| Your goal |
What lines of the data include the string "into"? Copy them all.

(Records from a data collection)

┌──

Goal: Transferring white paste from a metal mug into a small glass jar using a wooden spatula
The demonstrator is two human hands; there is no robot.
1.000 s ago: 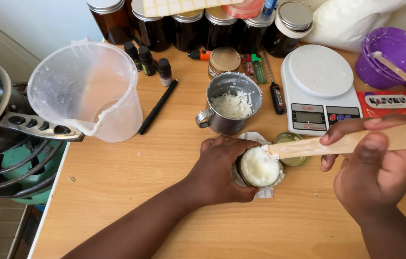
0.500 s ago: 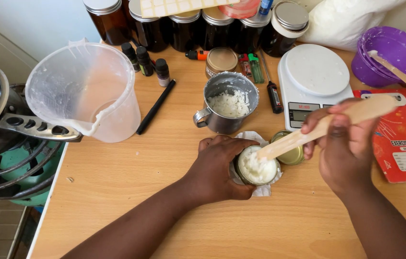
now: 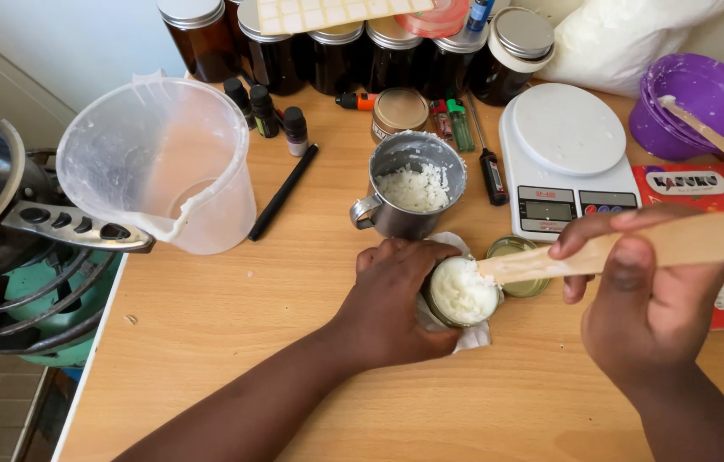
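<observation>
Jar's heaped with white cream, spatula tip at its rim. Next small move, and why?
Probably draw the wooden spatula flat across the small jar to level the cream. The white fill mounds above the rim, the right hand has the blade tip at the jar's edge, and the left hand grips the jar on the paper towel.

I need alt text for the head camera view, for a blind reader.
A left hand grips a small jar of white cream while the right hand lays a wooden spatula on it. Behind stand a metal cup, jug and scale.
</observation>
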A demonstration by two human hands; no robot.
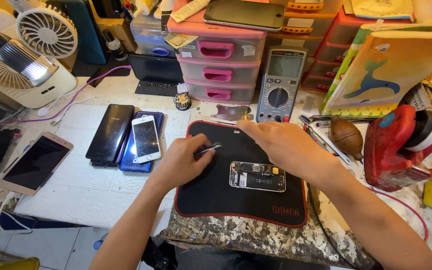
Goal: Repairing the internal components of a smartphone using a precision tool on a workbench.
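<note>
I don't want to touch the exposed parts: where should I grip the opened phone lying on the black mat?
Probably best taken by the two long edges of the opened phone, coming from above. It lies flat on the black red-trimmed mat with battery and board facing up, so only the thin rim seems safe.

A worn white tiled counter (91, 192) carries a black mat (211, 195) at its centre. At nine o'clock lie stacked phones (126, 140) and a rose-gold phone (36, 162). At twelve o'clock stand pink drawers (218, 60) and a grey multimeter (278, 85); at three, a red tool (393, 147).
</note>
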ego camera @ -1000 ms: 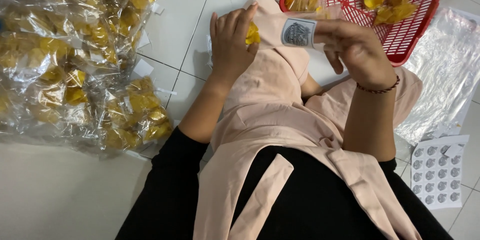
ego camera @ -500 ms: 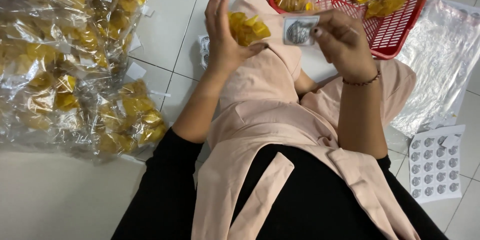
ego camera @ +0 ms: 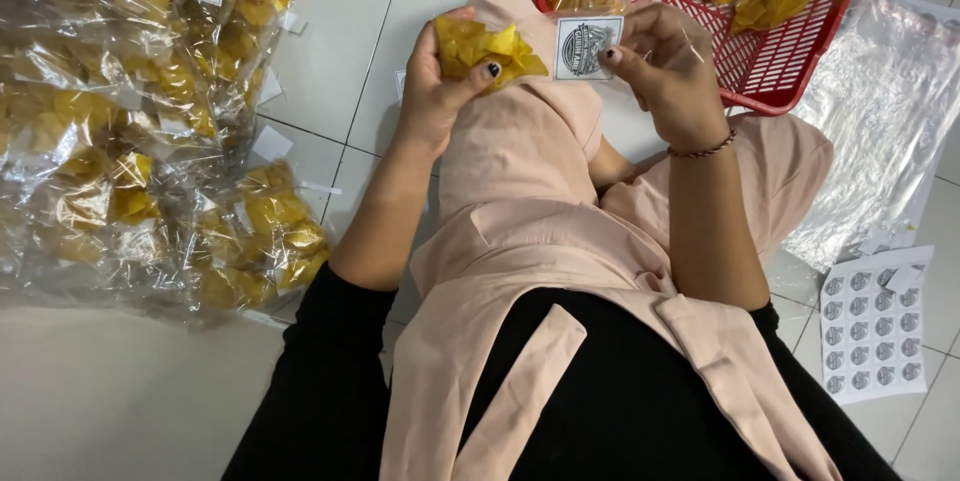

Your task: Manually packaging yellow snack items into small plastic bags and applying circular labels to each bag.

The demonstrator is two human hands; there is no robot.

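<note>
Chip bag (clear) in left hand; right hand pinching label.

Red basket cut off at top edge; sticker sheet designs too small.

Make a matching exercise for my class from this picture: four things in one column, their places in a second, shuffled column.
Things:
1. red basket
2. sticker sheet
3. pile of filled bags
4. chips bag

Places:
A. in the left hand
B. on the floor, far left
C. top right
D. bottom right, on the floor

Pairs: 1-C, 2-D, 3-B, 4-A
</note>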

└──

| Task response |
Goal: Transferring white paste from a metal mug into a small glass jar using a wooden spatula
Your task: Manually packaging yellow snack items into small plastic bags and applying circular labels to each bag.

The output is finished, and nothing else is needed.